Mas há quem associe essas ligações partidárias a uma forte influência do PCP na Fenprof...
A Fenprof sempre teve gente de todos os partidos: do PCP, do PS, cheguei a formar listas com candidatos da UDP [partido de ideologia comunista, um dos que estiveram na origem do Bloco de Esquerda]. A maioria dos membros das direções da Fenprof eram independentes. Quanto aos que tinham ligação partidária, chegou a haver um membro do PSD na direção. Sempre houve a preocupação de não haver uma condução político-sindical marcadamente ideológica. A Fenprof nunca foi produtora de um sindicalismo corporativo. É certo que a sua estratégia era guiada para obter melhores condições socioeconómicas, de trabalho, nomeadamente dos professores, mas também numa perspetiva de justiça social, de melhoria da nossa sociedade como um todo. Não era centrada nas questões corporativas.
Os críticos costumam apontar à classe docente e aos seus sindicatos precisamente essa natureza corporativa...
Agora? Foram reivindicações extremamente importantes. Entendo que possam permitir leituras desse tipo mas estão em causa questões extremamente importantes, como o reconhecimento do tempo de serviço congelado. Se é desse tipo de reivindicações que estão a falar, pode dizer-se que há [corporativismo]. Mas há também noutros sindicatos - não importa agora referir quais -, mas esses sim patrocinados, com apoios, que só têm como objetivo a reivindicação que a própria classe lhes impõe. Ficam circunscritos a eles. Perdem a perspetiva, que a Fenprof não perdeu, de contribuir para o progresso e para a construção de uma sociedade mais justa em Portugal.

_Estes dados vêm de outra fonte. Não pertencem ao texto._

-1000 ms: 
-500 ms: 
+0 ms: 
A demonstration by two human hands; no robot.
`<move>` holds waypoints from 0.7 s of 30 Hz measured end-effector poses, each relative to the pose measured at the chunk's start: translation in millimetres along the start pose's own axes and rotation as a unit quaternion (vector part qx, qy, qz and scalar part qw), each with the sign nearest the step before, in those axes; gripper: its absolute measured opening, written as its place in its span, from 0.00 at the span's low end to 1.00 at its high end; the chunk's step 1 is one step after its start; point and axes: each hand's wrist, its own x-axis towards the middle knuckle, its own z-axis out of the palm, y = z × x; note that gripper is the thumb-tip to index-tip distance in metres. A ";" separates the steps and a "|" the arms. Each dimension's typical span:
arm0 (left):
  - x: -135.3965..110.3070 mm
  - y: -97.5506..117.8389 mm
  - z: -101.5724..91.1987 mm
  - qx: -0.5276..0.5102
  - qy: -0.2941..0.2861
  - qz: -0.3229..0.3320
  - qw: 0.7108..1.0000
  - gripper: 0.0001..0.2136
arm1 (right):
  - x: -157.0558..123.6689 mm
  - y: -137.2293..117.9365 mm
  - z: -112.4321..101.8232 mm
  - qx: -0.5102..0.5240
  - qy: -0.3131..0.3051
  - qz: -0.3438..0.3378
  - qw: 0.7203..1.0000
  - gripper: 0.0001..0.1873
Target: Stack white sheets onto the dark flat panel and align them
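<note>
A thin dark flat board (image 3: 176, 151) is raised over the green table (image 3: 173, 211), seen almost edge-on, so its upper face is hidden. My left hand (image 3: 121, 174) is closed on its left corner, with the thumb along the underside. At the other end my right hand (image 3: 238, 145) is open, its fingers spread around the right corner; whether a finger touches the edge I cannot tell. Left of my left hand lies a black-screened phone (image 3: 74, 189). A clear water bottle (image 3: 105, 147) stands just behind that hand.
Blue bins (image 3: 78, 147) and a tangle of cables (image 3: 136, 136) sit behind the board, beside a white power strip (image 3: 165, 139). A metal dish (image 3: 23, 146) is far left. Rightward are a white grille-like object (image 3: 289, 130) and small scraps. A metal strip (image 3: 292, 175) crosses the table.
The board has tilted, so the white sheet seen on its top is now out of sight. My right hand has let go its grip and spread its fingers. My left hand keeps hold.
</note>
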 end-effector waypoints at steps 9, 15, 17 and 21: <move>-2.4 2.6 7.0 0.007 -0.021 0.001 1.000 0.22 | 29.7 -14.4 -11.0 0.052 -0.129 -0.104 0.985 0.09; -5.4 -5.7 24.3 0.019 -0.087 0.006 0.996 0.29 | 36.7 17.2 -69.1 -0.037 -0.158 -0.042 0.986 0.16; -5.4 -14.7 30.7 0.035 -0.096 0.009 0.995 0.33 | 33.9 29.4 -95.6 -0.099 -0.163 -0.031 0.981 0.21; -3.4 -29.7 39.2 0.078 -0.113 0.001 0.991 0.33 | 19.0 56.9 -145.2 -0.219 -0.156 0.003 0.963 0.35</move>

Ficou surpreendido com a decisão do PCP de não viabilizar as propostas da direita, que teriam levado ao reconhecimento do direito dos professores a todo o tempo de serviço congelado?
Não. Limito-me a ter de respeitar o que foi a intenção ab initio do PCP. Foi coerente com o que disse de início. Não vejo razão para que, depois, fosse atrás das posições do PSD e do CDS.
Caso seja reeleito, como tudo indica, Mário Nogueira cumprirá o quinto mandato consecutivo como secretário-geral da Fenprof. Deve haver um limite para que determinada pessoa ocupe estas funções? E acredita que ele próprio teria decidido afastar-se se não fossem as atuais circunstâncias?
Às vezes, as circunstâncias, não digo que obrigam mas levam a que o dirigente se mantenha. Aconteceu comigo. Estava disponível em 2014 para sair. Por pedido dos órgãos dirigentes acabei por ficar, com a combinação de sair em 2007. É natural que num momento difícil para o movimento sindical tenham decidido apoiar a recandidatura do Mário Nogueira, que ele próprio acabou por assumir. Diga-se que, apesar das contrariedades, esta luta que se está a travar não foi infrutífera: houve descongelamento e contagem do tempo de serviço.
Comparado consigo e com António Teodoro, Mário Nogueira é um dirigente mais belicista, talhado para estes combates?
Ele é um lutador cuja atividade se deve realçar. Ele não desiste, não cruza os braços. Isso não significa que o António Teodoro não fosse um negociador hábil e muito firme. Em relação a mim, não falo em causa própria. Mas o António Teodoro também nunca foi homem de aceitar consensos que poderiam desiludir os professores. Agora, é uma questão estilo, de temperamento.